Would you transcribe only the lines from the one holding "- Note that" through the end of the material, exactly, without any pictures?

→ SUPPLIED INFORMATION:
****************************************

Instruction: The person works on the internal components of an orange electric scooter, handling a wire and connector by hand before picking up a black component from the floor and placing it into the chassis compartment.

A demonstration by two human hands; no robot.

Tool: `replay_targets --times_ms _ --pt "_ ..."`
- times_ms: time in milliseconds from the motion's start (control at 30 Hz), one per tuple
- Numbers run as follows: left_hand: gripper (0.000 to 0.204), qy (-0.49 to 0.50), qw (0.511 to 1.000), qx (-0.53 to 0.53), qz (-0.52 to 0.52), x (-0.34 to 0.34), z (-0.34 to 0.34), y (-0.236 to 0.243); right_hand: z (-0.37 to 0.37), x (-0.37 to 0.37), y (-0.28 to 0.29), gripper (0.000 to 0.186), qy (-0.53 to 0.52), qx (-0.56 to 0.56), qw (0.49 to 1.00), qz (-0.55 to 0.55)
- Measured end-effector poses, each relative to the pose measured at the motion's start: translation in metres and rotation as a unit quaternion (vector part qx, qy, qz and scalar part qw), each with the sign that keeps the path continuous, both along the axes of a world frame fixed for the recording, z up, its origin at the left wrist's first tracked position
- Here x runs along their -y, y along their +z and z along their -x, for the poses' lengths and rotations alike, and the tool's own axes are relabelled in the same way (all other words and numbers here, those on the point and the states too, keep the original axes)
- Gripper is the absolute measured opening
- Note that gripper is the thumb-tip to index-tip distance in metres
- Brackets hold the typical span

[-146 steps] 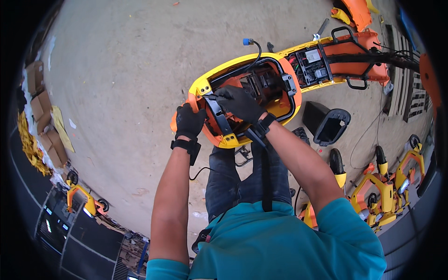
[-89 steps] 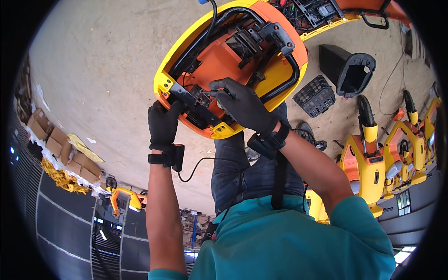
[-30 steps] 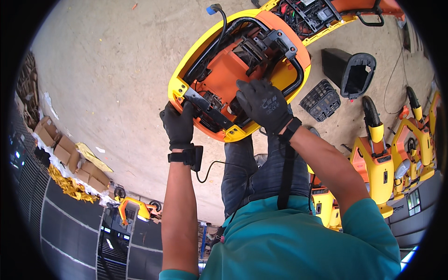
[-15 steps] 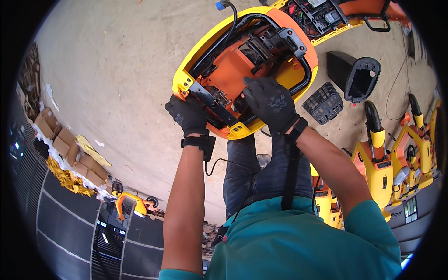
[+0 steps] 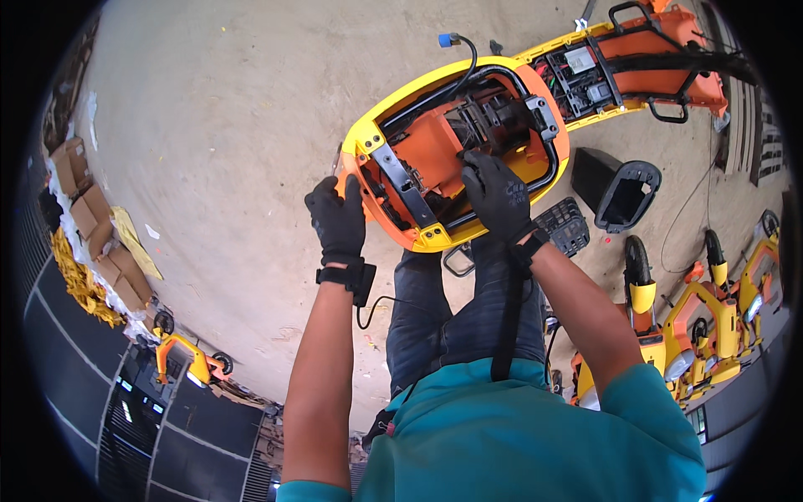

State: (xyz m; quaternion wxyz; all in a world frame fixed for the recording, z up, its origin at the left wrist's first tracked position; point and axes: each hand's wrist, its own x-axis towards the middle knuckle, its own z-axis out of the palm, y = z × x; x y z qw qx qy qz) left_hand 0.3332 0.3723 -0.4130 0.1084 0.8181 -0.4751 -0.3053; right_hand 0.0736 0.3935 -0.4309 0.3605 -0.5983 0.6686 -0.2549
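Note:
A yellow and orange machine body (image 5: 435,146) lies opened on the concrete floor in front of me, with black cables and dark parts showing inside. My left hand (image 5: 337,219), in a black glove, grips the yellow rim at the body's left end. My right hand (image 5: 496,192), also gloved, reaches into the orange cavity and presses on the dark parts near the lower rim; what its fingers hold is hidden. A black strap runs from my right wrist down to my chest.
A black cover shell (image 5: 619,188) and a black grid plate (image 5: 565,226) lie right of the machine. Several yellow and orange machines (image 5: 707,318) stand at the right. Cardboard boxes (image 5: 84,209) and yellow scraps line the left edge. Another yellow unit (image 5: 188,360) sits at lower left.
My view has shifted so the machine sits further right and higher. My left hand slid from the inside parts out to the rim's left end. My right hand stays inside the cavity.

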Motion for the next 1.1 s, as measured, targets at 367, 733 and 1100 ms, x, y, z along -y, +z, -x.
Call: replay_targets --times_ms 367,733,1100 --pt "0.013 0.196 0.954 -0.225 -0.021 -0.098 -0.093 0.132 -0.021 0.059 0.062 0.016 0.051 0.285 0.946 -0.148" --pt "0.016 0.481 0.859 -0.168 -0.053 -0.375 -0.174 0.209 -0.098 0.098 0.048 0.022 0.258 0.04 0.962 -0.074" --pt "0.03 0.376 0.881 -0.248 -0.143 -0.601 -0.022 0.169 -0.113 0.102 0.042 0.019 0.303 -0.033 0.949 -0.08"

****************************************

→ SOLVED PROBLEM:
- Note that gripper is the thumb-tip to index-tip distance in metres
- Brackets hold the typical span

[-146 steps] 
[-89 steps] 
[-30 steps] 
[-15 steps] 
[+0 steps] 

State: (xyz m; quaternion wxyz; all in a world frame fixed for the recording, z up, its origin at the left wrist's first tracked position; point and axes: each hand's wrist, its own x-axis towards the middle knuckle, its own z-axis out of the palm, y = z × x; x y z qw qx qy qz) left_hand 0.3332 0.3723 -0.4130 0.1084 0.8181 -0.4751 -0.3053; right_hand 0.0736 0.3935 -0.4309 0.3605 -0.5983 0.6686 -0.2549
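Note:
A yellow and orange machine body (image 5: 435,146) lies opened on the concrete floor in front of me, with black cables and dark parts showing inside. My left hand (image 5: 337,219), in a black glove, grips the yellow rim at the body's left end. My right hand (image 5: 496,192), also gloved, reaches into the orange cavity and presses on the dark parts near the lower rim; what its fingers hold is hidden. A black strap runs from my right wrist down to my chest.
A black cover shell (image 5: 619,188) and a black grid plate (image 5: 565,226) lie right of the machine. Several yellow and orange machines (image 5: 707,318) stand at the right. Cardboard boxes (image 5: 84,209) and yellow scraps line the left edge. Another yellow unit (image 5: 188,360) sits at lower left.
My view has shifted so the machine sits further right and higher. My left hand slid from the inside parts out to the rim's left end. My right hand stays inside the cavity.
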
Motion for the next 1.1 s, as measured, targets at 367, 733 and 1100 ms, x, y, z along -y, +z, -x.
Call: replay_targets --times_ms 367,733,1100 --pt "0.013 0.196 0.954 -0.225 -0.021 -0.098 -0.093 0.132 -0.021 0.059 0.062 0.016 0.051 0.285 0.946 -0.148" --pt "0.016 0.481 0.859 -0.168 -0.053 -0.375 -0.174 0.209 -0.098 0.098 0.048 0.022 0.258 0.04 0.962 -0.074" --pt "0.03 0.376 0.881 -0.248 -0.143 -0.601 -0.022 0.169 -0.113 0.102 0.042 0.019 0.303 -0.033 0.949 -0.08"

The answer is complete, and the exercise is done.